Nagarakertagama menyebutkan tentang adanya beberapa bangunan paseban di istana Majapahit. Paseban dibangun khusus untuk melakukan dialog antara bawahan dan atasan atau antara raja dengan rakyatnya.
Saat ini Paseban Ponorogo difungsikan sebagai tempat Inspektur upacara dan pejabat pemerintah pada saat upacara bendera yang dilaksanakan di Alun-alun Ponorogo, juga tempat diadakan pagelaran Wayang Kulit. Paseban saat ini identik sebagai tempat khusus tamu VIP, sedangkan balai di kanan dan kiri biasa digunakan untuk tempat tamu-tamu lainnya.
Terdapat pohon brahmastana atau pohon beringin berpasangan di Alun-alun yang melambangkan sebagai kehidupan.
Setiap pojok Alun-alun, terdapat masing-masing patung singa. Patung singa ini merupakan warisan pembangunan pada masa Bupati Markum Singodimedjo. Beliau adalah penguasa Ponorogo kelahiran Malang. Beliau mengatakan bahwa singa merupakan lambang kekuatan, sehingga dipasang di setiap pojok alun-alun, walaupun ada juga yang menyebut bahwa itu hanya pelanggengan atas nama beliau yang mengandung unsur kata “Singo” yang berarti “Singa”.
Bagian selatan Alun-alun dibangun Panggung Utama sebagai tempat dilaksanakan agenda agenda besar seperti pentas musik, dan yang utama adalah pagelaran Tari Reyog Ponorogo yang diselenggarakan secara rutin setiap malam bulan purnama, perayaan ulang tahun kabupaten Ponorogo yang diperingati pada 11 Agustus dengan pelaksanaan Festival Reyog Mini, serta pada satu minggu sebelum tahun baru kalender Islam dengan acara Festival Reyog Nasional (sejak tahun 2016 berganti menjadi Festival Nasional Reyog Ponorogo).

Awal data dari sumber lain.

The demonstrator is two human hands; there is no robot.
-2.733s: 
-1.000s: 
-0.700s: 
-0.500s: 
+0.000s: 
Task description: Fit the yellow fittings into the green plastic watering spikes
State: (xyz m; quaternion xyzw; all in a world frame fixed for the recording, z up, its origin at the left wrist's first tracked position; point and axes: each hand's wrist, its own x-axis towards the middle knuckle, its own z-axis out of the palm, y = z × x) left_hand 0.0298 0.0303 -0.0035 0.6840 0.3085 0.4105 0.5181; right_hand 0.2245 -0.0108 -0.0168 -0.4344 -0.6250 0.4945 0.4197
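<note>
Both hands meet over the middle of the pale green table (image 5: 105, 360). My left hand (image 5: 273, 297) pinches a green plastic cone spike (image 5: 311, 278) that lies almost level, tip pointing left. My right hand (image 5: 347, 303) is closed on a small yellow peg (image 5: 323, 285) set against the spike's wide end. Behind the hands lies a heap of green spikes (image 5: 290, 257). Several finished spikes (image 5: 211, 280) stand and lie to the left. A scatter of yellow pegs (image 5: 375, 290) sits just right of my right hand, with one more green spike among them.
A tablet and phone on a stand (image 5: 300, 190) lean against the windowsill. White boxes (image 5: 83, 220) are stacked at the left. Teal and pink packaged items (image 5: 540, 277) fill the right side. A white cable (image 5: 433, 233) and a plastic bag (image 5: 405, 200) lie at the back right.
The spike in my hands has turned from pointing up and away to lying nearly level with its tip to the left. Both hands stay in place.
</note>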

Sebelah utara Alun-alun Ponorogo adalah kompleks Pendopo (Pendhapa) Agung Kabupaten Ponorogo sebagai pemerintah. Sebelah timur Alun-alun Ponorogo adalah kantor DPRD Kabupaten Ponorogo serta beberapa ruko, dan Masjid Agung Ponorogo yang dibangun oleh Raden Mas Adipati Aryo Tjokronegoro pada tahun 1858 (teamtouring.net). Peletakan Masjid di sisi Alun-alun tak lepas dari fungsi Alun-alun sebagai lapangan yang luas, sehingga bila masjid tidak bisa menampung jama’ah dapat diteruskan hingga ke Alun-alun.

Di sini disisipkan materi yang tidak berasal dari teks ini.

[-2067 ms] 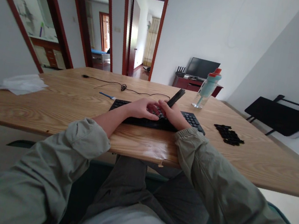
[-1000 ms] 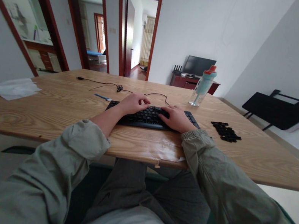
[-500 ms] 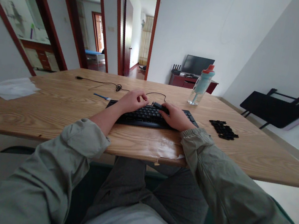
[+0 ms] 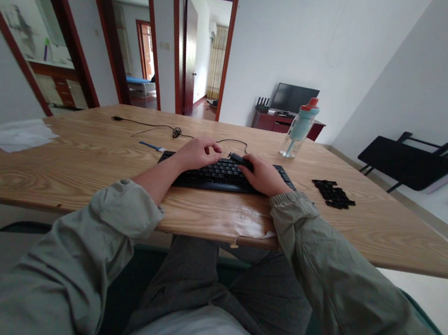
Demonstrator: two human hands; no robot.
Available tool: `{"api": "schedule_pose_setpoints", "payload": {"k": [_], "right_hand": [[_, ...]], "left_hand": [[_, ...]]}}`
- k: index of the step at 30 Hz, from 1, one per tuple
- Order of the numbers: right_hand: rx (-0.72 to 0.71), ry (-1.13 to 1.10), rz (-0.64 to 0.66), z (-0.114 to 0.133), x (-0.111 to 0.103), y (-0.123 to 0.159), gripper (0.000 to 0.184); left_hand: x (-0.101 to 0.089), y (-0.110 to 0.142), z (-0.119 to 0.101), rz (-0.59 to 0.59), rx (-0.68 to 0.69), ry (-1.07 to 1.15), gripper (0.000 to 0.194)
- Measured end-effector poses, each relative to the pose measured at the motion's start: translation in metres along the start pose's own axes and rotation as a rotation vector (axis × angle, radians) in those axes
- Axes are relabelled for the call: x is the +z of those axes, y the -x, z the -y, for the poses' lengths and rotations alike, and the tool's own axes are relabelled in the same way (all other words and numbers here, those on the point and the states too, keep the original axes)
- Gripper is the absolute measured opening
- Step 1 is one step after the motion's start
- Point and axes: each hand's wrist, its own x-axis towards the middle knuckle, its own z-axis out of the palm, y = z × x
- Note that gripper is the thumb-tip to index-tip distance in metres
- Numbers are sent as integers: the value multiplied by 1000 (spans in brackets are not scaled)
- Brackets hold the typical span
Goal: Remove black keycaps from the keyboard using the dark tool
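Note:
A black keyboard [image 4: 214, 174] lies on the wooden table [image 4: 78, 159] in front of me. My left hand [image 4: 197, 153] rests over its far left rows, fingers curled and pinched together; what they hold, if anything, is hidden. My right hand [image 4: 264, 176] lies on the keyboard's right half and grips a long black piece [image 4: 241, 160], held low and flat over the top rows. Its tip points toward my left hand. To the right of the keyboard is a heap of loose black keycaps [image 4: 333, 194].
A clear bottle with a teal and red lid [image 4: 299, 126] stands behind the keyboard's right end. A black cable [image 4: 170, 130] and a small blue item [image 4: 150, 146] lie at the back left. White cloth [image 4: 17, 134] sits far left. A folded black table [image 4: 411, 163] leans against the right wall.
The long black piece stood tilted up in my right hand; it has come down flat onto the keyboard's top rows. My left hand shifted left and curled. Little differs from half a second ago.

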Motion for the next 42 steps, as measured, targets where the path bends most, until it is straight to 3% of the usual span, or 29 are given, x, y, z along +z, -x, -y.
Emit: {"api": "schedule_pose_setpoints", "payload": {"k": [11, 17, 28, 36, 42], "right_hand": [[45, -220, -63, 7, -22, 6, 27], [29, -247, -70, 2, -24, 15, 29], [304, -483, -76, -24, -56, 28, 37], [333, -468, -113, -21, -55, 34, 37], [390, -710, -93, -14, -52, 34, 46]], "left_hand": [[-4, 3, -3, 69, -30, 65, 29], [-5, 4, -6, 65, -22, 102, 31], [-6, 2, -1, 134, -35, 92, 29], [-5, 1, 1, 161, -20, 91, 30], [-5, 1, 3, 178, -6, 63, 31]]}}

Di kanan dan kiri patung harimau atau yang lebih enak disebut dengan macan, terdapat taman yang biasa disebut Blok M (M untuk kata Macan). Jalan masuk menuju Pendopo Agung terdapat di sebelah kiri taman Pendopo, bila kita menghadap ke arah Pendopo.
Kemudian, di belakang patung macan, terdapat sebuah kolam luas yang di tengahnya terdapat patung Dewi Sanggalangit (read: Songgolangit), sebuah manifestasi dari penjaga alam (hampir mirip dengan si Atlas). Lalu di belakang kolam tersebut terdapat halaman rerumputan luas hingga kemudian terdapat dua patung singa penjaga di depan area dropzone Pendopo Agung.
Di kanan dan kiri kompleks taman di depan Pendopo Agung, terdapat beberapa bangunan milik pemerintah seperti gedung Pemkab, gedung KORPRI, gedung serbaguna untuk umum Sasana Praja, gedung BAPEDA, gedung Kantor Bupati, dan juga beberapa arca peninggalan yang ditemukan di daerah Ponorogo.
Mengingat dari betapa besar makna dari Alun-alun dan bangunan yang ada di kompleks tersebut, maka renovasi yang dilakukan di Alun-alun Ponorogo dan sekitarnya tentu tidak boleh sembarangan apalagi hingga menghilangkan jejak sejarahnya. Hal yang menurut saya perlu dilakukan adalah justru menambah taman kota sebagai pusat keramaian lain di lokasi tertentu Ponorogo.